TASK BRIEF:
Where the string "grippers" appears in a line of the data, show that line.

RECORDS FOR THE TASK:
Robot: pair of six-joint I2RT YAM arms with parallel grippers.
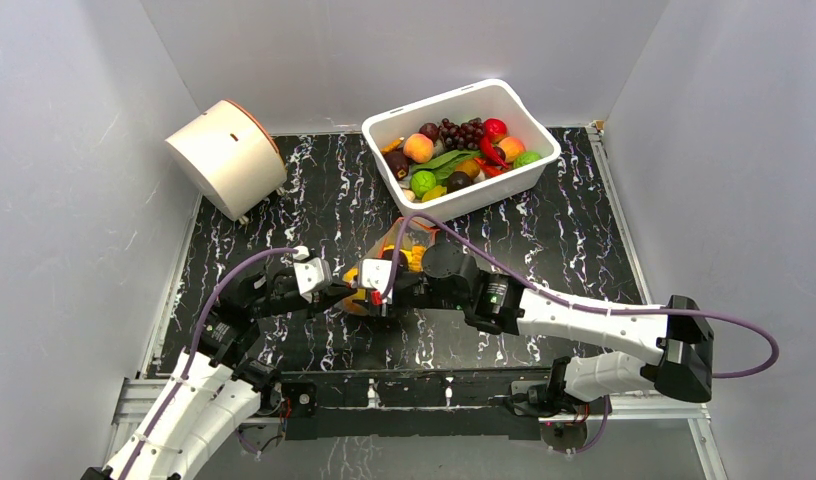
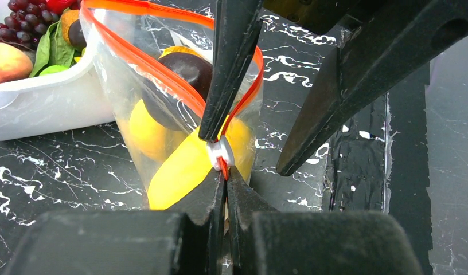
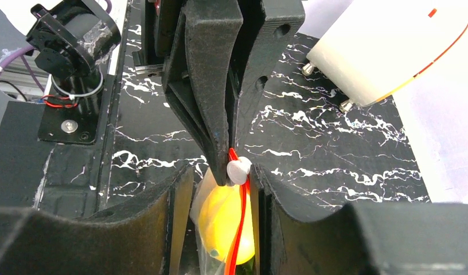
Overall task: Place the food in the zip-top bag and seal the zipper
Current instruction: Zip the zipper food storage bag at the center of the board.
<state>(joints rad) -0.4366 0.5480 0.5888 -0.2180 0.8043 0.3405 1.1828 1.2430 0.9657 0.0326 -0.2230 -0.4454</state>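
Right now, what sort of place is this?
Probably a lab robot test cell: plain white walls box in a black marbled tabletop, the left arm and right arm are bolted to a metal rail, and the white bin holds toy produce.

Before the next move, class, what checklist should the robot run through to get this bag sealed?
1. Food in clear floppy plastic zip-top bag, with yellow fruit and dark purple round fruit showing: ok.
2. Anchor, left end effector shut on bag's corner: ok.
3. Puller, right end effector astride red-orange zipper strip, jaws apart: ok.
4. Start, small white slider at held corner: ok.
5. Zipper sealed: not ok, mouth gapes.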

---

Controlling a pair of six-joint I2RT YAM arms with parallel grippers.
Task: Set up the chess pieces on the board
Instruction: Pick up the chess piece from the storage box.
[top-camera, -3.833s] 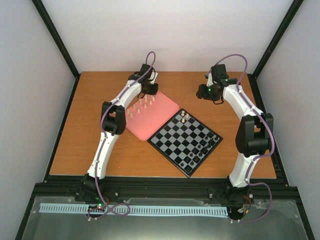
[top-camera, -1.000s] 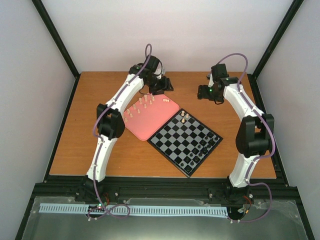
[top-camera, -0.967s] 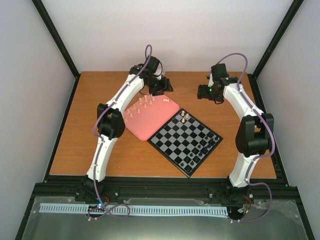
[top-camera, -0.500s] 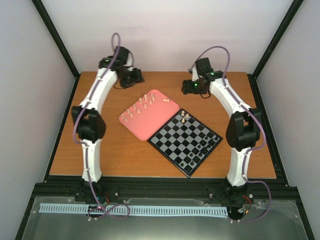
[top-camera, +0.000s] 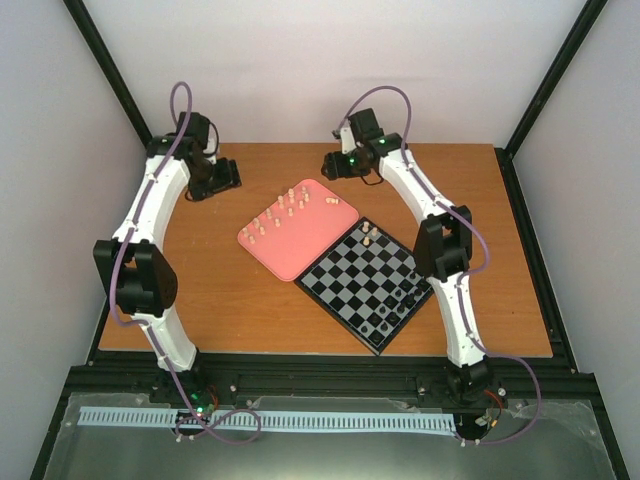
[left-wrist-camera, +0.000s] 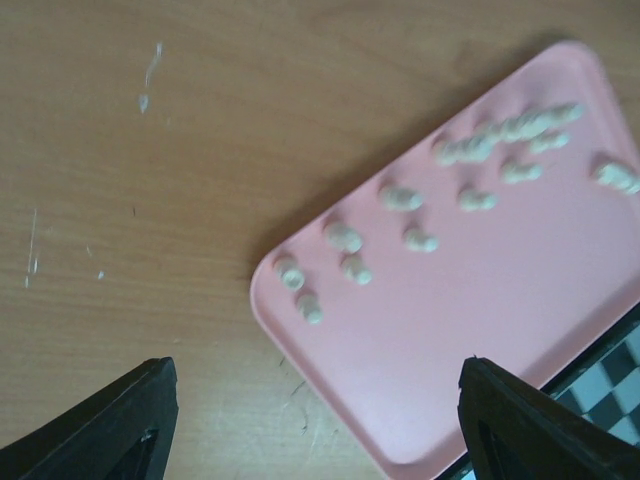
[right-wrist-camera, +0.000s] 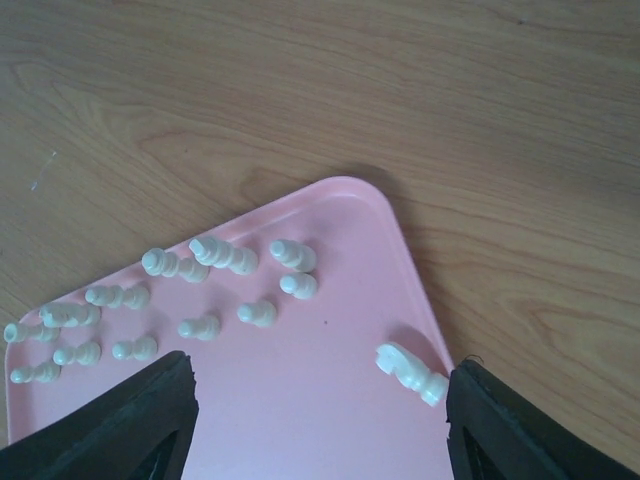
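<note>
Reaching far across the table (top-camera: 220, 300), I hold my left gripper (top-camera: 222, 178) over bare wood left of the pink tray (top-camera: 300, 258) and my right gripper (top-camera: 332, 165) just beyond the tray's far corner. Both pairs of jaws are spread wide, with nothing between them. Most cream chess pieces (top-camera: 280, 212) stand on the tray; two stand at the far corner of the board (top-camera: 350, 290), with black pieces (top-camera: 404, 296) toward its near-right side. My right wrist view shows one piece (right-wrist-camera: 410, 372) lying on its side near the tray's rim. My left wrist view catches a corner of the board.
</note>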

REPLY:
Robot: pair of six-joint I2RT YAM arms with parallel grippers.
Controlling a pair of six-joint I2RT YAM arms with parallel grippers.

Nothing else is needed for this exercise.